TRY IT:
Exclude the images, then return every line below exactly as written.

MATERIAL PROVIDED:
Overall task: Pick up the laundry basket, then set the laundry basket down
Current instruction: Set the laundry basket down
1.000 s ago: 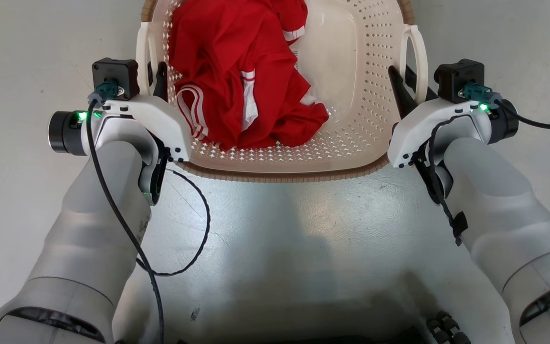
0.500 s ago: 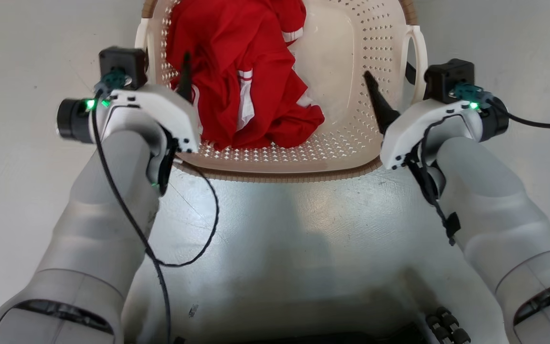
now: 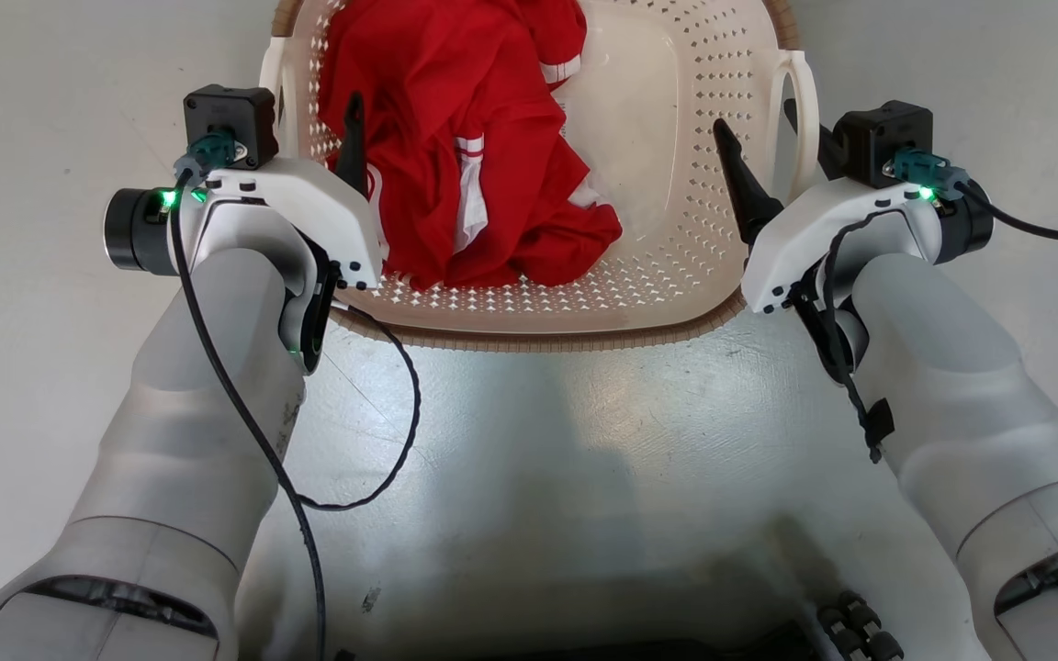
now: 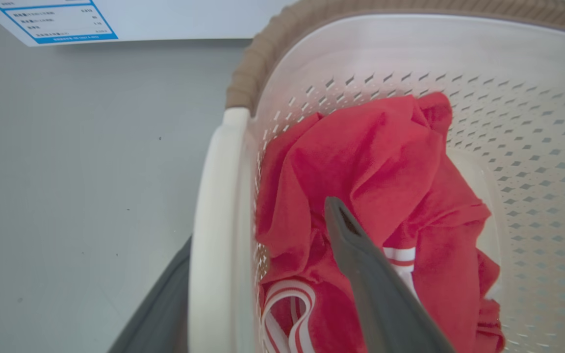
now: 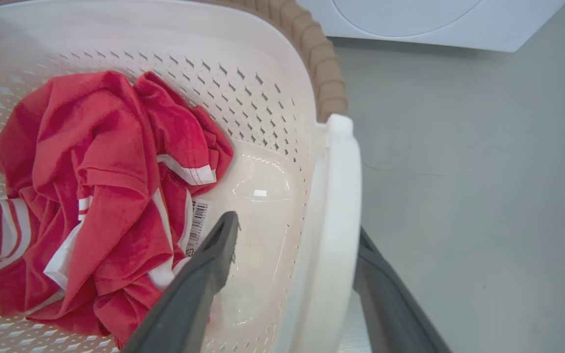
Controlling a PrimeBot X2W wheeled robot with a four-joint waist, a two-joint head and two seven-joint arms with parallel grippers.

PROBLEM SOLUTION:
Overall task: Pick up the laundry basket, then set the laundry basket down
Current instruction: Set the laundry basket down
1.000 s ago: 
0.500 s ago: 
now: 
now: 
now: 
Controlling a PrimeBot X2W wheeled robot with a four-joint waist, a two-joint head and two seven-joint arms with parallel grippers.

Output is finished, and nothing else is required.